Wilson Daily Times, 15 November 1910.

Erasure.

Wrote Robert C. Bainbridge and Kate Ohno in Wilson, North Carolina: Historic Buildings Survey (1980):

“Residence Park was Wilson’s first subdivision. This land, formerly used as farmland, on the western edge of Wilson was purchased by a group of developers from Norfolk, Virginia. The first lot was sold to Selby Hurt Anderson in 1906. The architectural fabric of the area is predominately representative of the Bungalow style, although many houses were built in the Colonial Revival style as well. This area flourished in the 1910’s and 1920’s but few houses date after 1930. Residence Park is the most cohesive residential neighborhood in town.”

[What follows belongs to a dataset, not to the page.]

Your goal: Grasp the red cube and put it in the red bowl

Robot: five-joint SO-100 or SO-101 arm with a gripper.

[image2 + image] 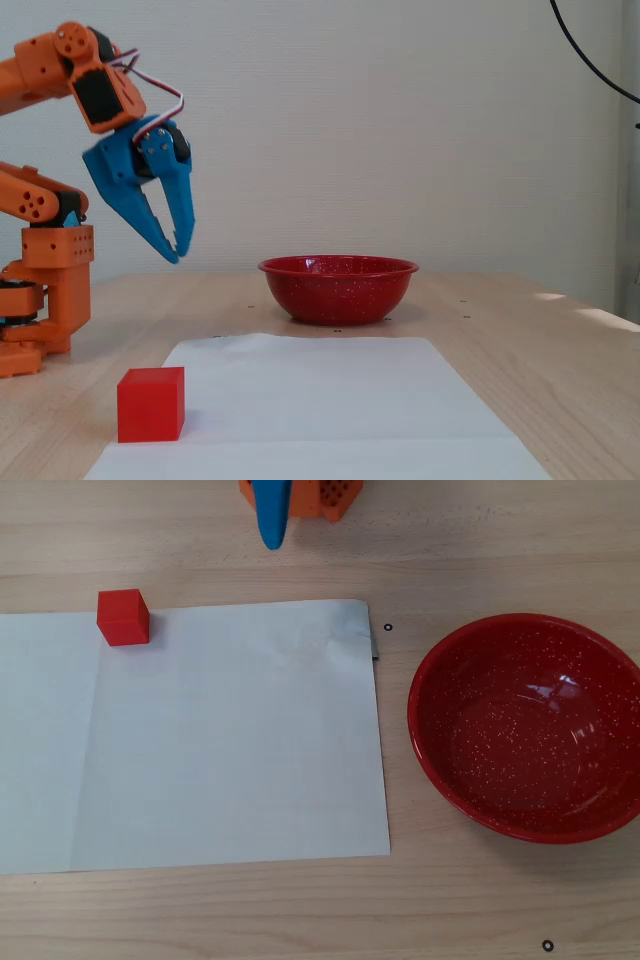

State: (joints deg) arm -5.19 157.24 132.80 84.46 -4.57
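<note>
One small matte bright-red cube sits alone on the near-top left corner of one large white paper sheet in the overhead view, half its base over the sheet's upper edge. In the fixed view the same cube stands flat at the sheet's front left corner, nothing touching it.

One large round glossy deep-red bowl with white speckles rests on the light wooden table, just off the sheet's right edge in the overhead view, not overlapping the paper. The fixed view puts that bowl beyond the sheet's far edge, upright and empty.

One orange robot arm stands left of the sheet in the fixed view. Its single blue two-finger gripper hangs in the air, well above the paper, tips pointing down and nearly together, a narrow gap, holding nothing. In the overhead view only one blue finger pokes in from the top edge, beyond the sheet.
</note>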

Farmland? No doubt there were farms in the area. However, Residence Park’s development and expansion came at the immediate expense of the black community of Grabneck, which, anchored by the Best family, had taken root along a stretch of West Nash Street in the late 1800s. By the mid-1920s, all traces of the Bests and their neighbors had disappeared under Residence Park’s lovely bungalows, and within a few decades few remembered that black people had ever lived on that side of town.  Here, encapsulated, is the raison d’etre of Black Wide-Awake — to combat the erasure of African-American people and spaces of historic Wilson.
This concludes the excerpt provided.